By Ekta R. Garg
July 15, 2015
Rated: Borrow it
Falling in line with all things digital and byte-sized, W.W. Norton released this spring its third anthology of flash fiction.Called Flash Fiction International, the book shares three editors: James Thomas, Robert Shapard, and Christopher Merrill. The difference between this book and the previous two collections comes in the addition of international authors, no small undertaking by the editors and the publisher. The result brings readers a deep collection of stories that will leave them wanting more, albeit at the small concession of extensive plots.
Flash fiction, unlike other forms of stories, doesn’t take its time to offer readers a buildup. Readers must jump into the story worlds like jumping into a pool of cold water and allow the shock of the prose envelop them quickly and completely. Because of this, some stories build on concrete ideas right away.
In this collection stories like “Not Far from the Tree” by South African writer Karina M. Szczurek gives readers a chance to ponder with Madolyn, the protagonist, the meaning of marriage as she defends her own. Author Chen Qiyou from Taiwan details the way a person can hold one’s self responsible for tragedy in “Butterfly Forever.” In “Prisoner of War” from Muna Fadhil in Iraq, main character Sahira deals with the practical challenges of a family member who comes home after spending time in prison.
Several stories start to blur the lines between the concrete and the abstract. Alberto Chimal, a Mexican writer, details a baptism in “The Waterfall” but chooses an unexpected protagonist and pushes the story to a greater sense of depth as a result. In “Late for Dinner” by British author Jim Crace, the main character thinks about the consequences of delaying his arrival at a family gathering; by doing so, Crace gives his protagonist—and the reader—the space to accept those thoughts that normally get pushed away. The concept of secret thoughts gets explored even more in the story “Reunion” by United States author Edward Mullany when a woman runs into her ex-husband’s new wife.

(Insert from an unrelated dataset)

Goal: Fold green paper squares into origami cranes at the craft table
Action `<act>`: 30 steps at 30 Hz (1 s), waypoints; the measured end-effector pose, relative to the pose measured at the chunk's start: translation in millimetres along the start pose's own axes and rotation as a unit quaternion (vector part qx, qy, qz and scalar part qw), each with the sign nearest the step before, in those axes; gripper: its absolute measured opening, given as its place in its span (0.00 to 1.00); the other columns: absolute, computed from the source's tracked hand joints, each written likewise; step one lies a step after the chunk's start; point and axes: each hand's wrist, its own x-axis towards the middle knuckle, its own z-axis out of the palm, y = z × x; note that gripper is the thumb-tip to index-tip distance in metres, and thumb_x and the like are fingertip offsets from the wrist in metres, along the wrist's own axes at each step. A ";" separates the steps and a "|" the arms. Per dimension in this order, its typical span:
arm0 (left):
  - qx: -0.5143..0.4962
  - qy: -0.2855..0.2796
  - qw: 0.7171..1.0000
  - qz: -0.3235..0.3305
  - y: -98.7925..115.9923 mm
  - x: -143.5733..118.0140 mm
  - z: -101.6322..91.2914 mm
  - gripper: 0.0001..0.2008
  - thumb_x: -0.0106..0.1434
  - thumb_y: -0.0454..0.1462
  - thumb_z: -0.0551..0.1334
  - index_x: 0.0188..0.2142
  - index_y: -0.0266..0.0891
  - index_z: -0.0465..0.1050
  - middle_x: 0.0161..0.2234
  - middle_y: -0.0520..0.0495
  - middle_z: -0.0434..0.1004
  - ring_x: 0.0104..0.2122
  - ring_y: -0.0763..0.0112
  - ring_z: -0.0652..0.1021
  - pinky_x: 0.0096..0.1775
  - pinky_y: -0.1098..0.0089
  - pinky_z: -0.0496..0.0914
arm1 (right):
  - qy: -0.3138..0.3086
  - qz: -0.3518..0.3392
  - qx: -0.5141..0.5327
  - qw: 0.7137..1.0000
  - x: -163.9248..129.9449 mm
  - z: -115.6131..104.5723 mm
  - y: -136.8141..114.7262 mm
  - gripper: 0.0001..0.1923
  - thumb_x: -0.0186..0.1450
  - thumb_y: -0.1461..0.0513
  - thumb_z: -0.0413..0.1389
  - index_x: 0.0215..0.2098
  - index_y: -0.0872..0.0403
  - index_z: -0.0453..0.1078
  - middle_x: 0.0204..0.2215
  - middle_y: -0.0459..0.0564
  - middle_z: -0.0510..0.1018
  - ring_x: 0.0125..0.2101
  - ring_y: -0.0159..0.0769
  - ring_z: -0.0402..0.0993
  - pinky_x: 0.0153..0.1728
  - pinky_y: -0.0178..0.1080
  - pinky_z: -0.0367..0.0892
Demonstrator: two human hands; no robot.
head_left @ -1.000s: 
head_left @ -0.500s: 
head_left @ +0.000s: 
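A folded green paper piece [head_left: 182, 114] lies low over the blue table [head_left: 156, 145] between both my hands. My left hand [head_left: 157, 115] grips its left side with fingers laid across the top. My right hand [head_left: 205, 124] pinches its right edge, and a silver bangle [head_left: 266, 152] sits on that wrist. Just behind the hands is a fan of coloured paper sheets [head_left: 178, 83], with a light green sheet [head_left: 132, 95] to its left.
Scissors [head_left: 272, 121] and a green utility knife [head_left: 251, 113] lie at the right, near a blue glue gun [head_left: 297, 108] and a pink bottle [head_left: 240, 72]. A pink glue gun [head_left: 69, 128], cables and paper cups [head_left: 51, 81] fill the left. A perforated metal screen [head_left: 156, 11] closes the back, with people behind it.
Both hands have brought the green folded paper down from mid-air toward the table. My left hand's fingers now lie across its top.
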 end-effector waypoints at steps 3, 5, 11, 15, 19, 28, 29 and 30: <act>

Some stories push completely into the world of the abstract, leaving the reader to glean whatever meaning s/he can. For example, from Italy writer Giorgio Manganeilli gives readers “An Ouroboric Novel” about a woman who gives birth to a sphere. What does the sphere represent? Every reader gets to decide. The collection opens with “The Story, Victorious” from Israeli author Etgar Keret, a short tale that extols its own virtues—literally. What does this mean for readers in the figurative sense? Polish writer Natasza Goerke’s tale “Stories” ends the entire collection by asking the reader what matters.
In an homage to the legacy of flash fiction, the editors included a few choice favorites and older tales. Readers will travel with Death in Somerset Maugham’s “Appointment in Samarra.” Franz Kafka’s native Czechoslovakia gets represented by his story “An Imperial Message” about an emperor’s missive and the messenger trusted with it. From ancient Rome readers will enjoy Petronius’ “The Young Widow” about a woman who can show practicality even in the midst of grief.
The book contains stories for a variety of appetites, but readers who like a little more meat to their tales may need to remind themselves that the demands of flash fiction don’t allow for much more than an appetizer. Also, in an age where digital technology allows readers fast access to quality fiction across the internet, the editors and the publisher should probably look into making the next anthology available much sooner (the previous collection released in 2005.)
I recommend readers Borrow Flash Fiction International.